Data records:
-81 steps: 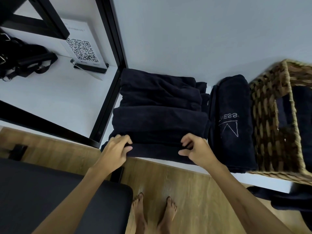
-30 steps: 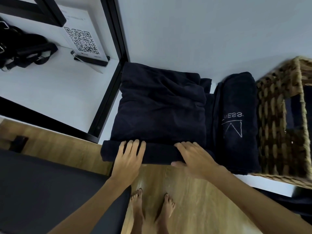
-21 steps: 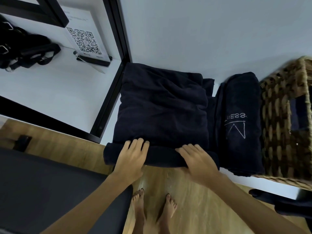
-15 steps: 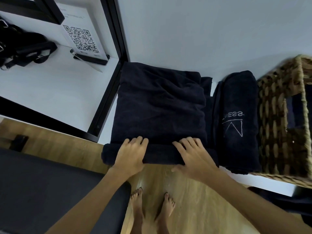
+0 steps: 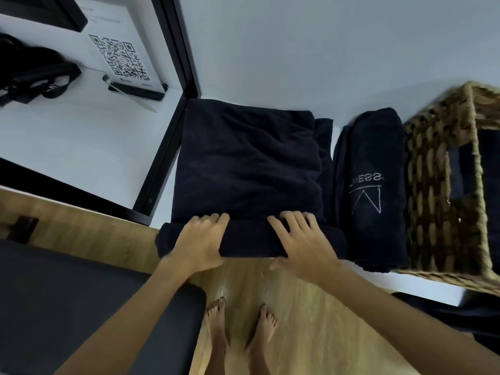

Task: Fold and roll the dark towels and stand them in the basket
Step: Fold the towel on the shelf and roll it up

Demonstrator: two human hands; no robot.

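The dark towel (image 5: pixel 247 169) lies on the white shelf (image 5: pixel 284 60), reaching from the back wall to the front edge. Since a few seconds ago its near end has gone from a loose fold pinched in the fingers to a tight roll along that front edge, so the rolling has begun, with most of the cloth still flat. The left hand (image 5: pixel 198 240) and right hand (image 5: pixel 300 240) press on the roll, fingers nearly straight. Beside it a folded towel (image 5: pixel 372 190) shows white stitching, upside down, reading roughly "ESS". The basket (image 5: pixel 433 185) stands at the shelf's right end. A QR code sign (image 5: pixel 121 59) stands at the left.
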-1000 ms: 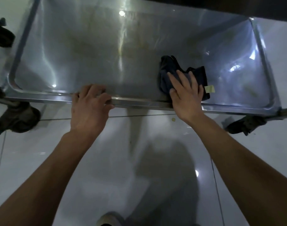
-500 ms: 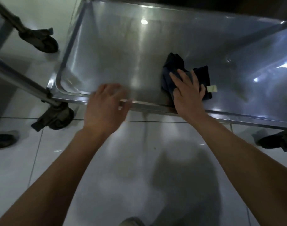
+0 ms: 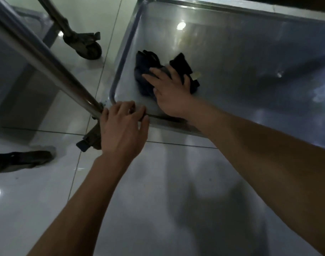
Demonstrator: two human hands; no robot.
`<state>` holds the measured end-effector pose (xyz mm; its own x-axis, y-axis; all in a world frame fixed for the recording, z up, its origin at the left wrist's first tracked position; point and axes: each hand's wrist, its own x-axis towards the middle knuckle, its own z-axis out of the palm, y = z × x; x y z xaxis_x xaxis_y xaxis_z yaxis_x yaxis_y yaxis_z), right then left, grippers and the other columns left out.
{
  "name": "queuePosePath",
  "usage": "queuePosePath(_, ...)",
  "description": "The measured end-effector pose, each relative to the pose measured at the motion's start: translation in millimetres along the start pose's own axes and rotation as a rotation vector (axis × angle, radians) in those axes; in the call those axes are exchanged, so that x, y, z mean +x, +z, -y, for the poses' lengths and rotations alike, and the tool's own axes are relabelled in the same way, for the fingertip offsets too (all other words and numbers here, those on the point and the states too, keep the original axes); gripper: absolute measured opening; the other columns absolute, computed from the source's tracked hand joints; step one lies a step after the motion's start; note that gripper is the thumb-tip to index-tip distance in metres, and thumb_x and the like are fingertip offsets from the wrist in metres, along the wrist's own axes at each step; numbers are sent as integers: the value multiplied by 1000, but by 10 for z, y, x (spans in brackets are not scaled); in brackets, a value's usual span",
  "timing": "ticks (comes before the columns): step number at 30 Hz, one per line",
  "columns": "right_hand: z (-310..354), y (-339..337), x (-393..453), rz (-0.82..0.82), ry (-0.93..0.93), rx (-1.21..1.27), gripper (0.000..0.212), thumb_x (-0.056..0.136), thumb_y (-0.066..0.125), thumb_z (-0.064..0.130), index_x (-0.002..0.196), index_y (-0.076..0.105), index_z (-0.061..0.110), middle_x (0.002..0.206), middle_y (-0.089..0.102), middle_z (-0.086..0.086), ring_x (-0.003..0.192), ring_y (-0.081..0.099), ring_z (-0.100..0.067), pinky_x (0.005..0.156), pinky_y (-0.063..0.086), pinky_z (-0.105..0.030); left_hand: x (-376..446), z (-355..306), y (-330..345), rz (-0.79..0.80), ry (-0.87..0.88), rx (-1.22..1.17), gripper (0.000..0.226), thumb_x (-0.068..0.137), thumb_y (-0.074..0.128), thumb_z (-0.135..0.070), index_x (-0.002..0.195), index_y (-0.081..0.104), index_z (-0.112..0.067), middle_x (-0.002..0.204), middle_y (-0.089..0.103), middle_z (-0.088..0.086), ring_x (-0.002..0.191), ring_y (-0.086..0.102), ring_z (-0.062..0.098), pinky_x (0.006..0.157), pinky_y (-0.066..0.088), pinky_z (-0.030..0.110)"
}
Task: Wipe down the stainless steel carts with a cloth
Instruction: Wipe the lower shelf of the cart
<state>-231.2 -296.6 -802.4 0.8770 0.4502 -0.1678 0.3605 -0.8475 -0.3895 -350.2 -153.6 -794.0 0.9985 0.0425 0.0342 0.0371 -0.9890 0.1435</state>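
Observation:
The stainless steel cart's bottom shelf fills the upper right of the head view. A dark blue cloth with a small pale tag lies on it near the front left corner. My right hand presses flat on the cloth with fingers spread. My left hand grips the shelf's front rim at the corner, fingers curled over the edge beside the upright steel post.
A caster wheel stands on the white tile floor to the left of the shelf, and another caster sits under the near corner. A dark sandal lies on the floor at far left.
My right hand has slid the cloth left along the shelf to near the front left corner. My left hand let go of the rim, moved left and took hold at the corner by the post.

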Motion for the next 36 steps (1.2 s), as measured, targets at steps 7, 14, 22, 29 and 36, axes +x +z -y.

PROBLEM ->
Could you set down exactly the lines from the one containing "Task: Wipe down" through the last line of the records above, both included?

RESPONSE FOR THIS EXERCISE ->
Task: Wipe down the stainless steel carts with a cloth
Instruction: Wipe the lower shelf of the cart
<state>-231.2 -296.6 -802.4 0.8770 0.4502 -0.1678 0.3605 -0.8475 -0.3895 -350.2 -153.6 -794.0 0.9985 0.0425 0.0342 0.0371 -0.9890 0.1435</state>
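Observation:
The stainless steel cart's bottom shelf fills the upper right of the head view. A dark blue cloth with a small pale tag lies on it near the front left corner. My right hand presses flat on the cloth with fingers spread. My left hand grips the shelf's front rim at the corner, fingers curled over the edge beside the upright steel post.
A caster wheel stands on the white tile floor to the left of the shelf, and another caster sits under the near corner. A dark sandal lies on the floor at far left.
My right hand has slid the cloth left along the shelf to near the front left corner. My left hand let go of the rim, moved left and took hold at the corner by the post.
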
Motion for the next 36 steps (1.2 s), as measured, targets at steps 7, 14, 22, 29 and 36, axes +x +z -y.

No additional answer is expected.